Whatever appears in the listing must be reproduced exactly.

Start of Block

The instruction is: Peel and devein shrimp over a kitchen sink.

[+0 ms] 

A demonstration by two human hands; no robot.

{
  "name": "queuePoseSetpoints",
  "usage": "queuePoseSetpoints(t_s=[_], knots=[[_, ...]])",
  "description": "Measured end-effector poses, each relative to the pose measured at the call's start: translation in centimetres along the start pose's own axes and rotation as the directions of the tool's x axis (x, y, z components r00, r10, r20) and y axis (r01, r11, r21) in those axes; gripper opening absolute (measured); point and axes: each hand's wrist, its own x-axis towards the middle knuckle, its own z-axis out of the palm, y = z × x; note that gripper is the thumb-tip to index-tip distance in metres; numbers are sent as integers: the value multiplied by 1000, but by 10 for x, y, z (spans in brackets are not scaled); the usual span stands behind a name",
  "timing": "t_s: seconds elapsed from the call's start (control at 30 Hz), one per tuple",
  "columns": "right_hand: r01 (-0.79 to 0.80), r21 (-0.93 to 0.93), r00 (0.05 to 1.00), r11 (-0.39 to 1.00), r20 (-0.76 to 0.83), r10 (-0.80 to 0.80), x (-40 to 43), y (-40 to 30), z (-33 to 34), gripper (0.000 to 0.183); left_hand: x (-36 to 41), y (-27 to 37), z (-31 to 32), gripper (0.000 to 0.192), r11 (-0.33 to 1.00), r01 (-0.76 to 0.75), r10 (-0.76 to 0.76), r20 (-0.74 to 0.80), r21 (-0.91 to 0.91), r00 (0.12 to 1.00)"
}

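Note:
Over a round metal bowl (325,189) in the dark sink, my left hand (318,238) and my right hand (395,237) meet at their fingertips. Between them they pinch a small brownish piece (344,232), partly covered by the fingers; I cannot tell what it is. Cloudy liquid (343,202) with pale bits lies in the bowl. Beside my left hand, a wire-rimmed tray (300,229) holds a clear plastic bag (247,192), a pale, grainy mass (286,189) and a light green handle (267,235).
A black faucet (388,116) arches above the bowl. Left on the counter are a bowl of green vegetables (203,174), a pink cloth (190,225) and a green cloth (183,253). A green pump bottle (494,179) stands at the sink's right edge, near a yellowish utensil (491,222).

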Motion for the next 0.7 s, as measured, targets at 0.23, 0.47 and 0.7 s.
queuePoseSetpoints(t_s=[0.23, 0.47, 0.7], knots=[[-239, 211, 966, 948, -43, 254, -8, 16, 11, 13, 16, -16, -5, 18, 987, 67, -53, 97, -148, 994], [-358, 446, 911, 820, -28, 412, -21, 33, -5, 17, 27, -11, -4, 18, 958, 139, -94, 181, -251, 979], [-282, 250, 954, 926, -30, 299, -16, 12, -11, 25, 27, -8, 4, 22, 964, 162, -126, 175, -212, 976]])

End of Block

### Result of the task
The instruction is: Peel and devein shrimp over a kitchen sink.

[+0 ms] 

A demonstration by two human hands; no robot.

{
  "name": "queuePoseSetpoints",
  "usage": "queuePoseSetpoints(t_s=[_], knots=[[_, ...]])",
  "description": "Measured end-effector poses, each relative to the pose measured at the call's start: translation in centimetres along the start pose's own axes and rotation as the directions of the tool's x axis (x, y, z components r00, r10, r20) and y axis (r01, r11, r21) in those axes; gripper opening absolute (measured); point and axes: each hand's wrist, its own x-axis towards the middle knuckle, its own z-axis out of the palm, y = z × x; note that gripper is the thumb-tip to index-tip distance in metres; numbers are sent as integers: the value multiplied by 1000, but by 10 for x, y, z (spans in brackets are not scaled); the usual span stands behind a name",
  "timing": "t_s: seconds elapsed from the call's start (control at 30 Hz), one per tuple",
  "columns": "right_hand: r01 (-0.79 to 0.80), r21 (-0.93 to 0.93), r00 (0.05 to 1.00), r11 (-0.39 to 1.00), r20 (-0.76 to 0.83), r10 (-0.80 to 0.80), x (-40 to 43), y (-40 to 30), z (-33 to 34), gripper (0.000 to 0.183); left_hand: x (-36 to 41), y (-27 to 37), z (-31 to 32), gripper (0.000 to 0.192), r11 (-0.33 to 1.00), r01 (-0.76 to 0.75), r10 (-0.76 to 0.76), r20 (-0.74 to 0.80), r21 (-0.91 to 0.91), r00 (0.12 to 1.00)"
}

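Note:
Over a round metal bowl (325,189) in the dark sink, my left hand (318,238) and my right hand (395,237) meet at their fingertips. Between them they pinch a small brownish piece (344,232), partly covered by the fingers; I cannot tell what it is. Cloudy liquid (343,202) with pale bits lies in the bowl. Beside my left hand, a wire-rimmed tray (300,229) holds a clear plastic bag (247,192), a pale, grainy mass (286,189) and a light green handle (267,235).
A black faucet (388,116) arches above the bowl. Left on the counter are a bowl of green vegetables (203,174), a pink cloth (190,225) and a green cloth (183,253). A green pump bottle (494,179) stands at the sink's right edge, near a yellowish utensil (491,222).
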
Motion for the next 0.7 s, as measured, targets at 0.23, 0.47 and 0.7 s.
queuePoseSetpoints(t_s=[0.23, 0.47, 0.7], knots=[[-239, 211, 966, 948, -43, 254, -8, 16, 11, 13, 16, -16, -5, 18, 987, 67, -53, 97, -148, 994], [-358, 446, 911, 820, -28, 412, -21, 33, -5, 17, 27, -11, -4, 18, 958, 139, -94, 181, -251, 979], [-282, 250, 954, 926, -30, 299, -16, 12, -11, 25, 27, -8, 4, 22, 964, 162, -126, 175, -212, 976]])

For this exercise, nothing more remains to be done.